▶ _Directions for this task_
Below are records; state how many of their lines hold the word "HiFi", and give only the figure.

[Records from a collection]
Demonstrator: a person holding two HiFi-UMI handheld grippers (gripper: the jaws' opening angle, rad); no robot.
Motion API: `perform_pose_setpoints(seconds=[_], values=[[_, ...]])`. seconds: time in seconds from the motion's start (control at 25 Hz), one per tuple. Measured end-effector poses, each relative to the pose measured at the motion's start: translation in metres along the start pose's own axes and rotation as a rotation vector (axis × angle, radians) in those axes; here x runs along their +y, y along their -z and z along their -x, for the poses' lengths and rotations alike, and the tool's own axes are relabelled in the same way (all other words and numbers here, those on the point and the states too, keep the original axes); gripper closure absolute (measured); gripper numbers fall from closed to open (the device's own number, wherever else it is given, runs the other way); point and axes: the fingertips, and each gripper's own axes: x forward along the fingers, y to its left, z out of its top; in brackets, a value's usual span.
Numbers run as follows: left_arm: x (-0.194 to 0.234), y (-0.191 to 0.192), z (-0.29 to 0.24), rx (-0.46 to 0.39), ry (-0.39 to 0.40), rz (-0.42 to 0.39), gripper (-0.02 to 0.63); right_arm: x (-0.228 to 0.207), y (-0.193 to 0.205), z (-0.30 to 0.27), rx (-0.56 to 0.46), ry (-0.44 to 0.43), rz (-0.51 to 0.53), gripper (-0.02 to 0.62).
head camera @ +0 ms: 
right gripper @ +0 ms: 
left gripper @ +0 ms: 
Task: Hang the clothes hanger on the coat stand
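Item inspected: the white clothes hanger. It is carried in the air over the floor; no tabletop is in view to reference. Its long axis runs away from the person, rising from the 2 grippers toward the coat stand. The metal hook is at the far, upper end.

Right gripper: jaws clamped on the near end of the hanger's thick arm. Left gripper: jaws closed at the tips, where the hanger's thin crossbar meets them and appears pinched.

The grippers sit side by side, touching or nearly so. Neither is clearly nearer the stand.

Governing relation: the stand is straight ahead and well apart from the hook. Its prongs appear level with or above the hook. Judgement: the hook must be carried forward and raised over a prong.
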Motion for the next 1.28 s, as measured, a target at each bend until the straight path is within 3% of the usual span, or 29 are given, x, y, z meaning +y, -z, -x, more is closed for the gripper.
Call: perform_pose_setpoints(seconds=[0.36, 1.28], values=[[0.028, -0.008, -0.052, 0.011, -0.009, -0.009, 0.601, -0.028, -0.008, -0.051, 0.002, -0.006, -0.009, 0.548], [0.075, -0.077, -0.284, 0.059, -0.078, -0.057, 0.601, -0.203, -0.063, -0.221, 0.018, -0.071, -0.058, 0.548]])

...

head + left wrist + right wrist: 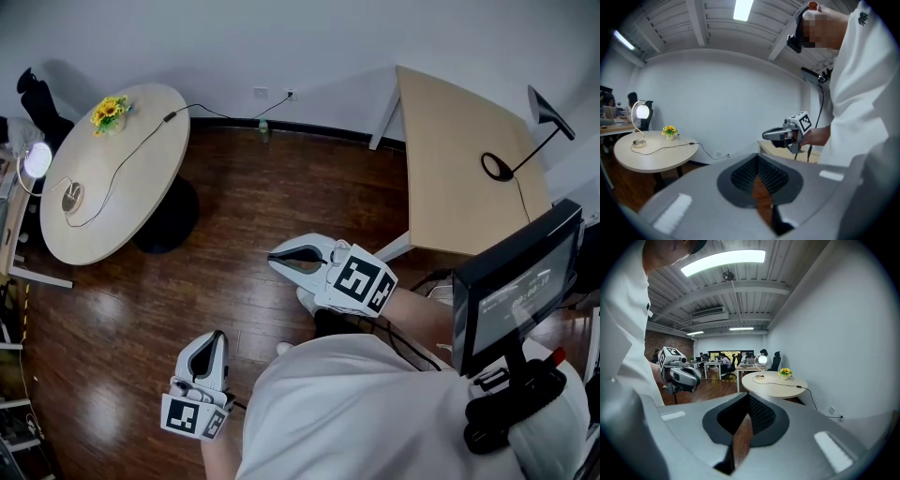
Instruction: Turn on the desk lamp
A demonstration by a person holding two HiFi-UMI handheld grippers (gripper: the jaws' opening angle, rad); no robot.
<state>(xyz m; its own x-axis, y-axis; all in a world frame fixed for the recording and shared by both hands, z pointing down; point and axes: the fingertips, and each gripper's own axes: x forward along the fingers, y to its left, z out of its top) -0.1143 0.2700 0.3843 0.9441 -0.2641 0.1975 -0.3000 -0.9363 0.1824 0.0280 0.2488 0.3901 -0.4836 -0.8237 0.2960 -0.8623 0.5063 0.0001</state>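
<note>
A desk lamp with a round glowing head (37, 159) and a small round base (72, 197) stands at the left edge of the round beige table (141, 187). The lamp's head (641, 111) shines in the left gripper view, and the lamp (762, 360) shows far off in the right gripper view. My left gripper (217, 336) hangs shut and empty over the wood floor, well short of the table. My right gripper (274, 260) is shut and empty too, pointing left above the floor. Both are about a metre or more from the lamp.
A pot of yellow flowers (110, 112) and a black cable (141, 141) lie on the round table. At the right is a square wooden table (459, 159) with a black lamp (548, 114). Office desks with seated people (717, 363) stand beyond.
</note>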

▶ _Expected answer_
2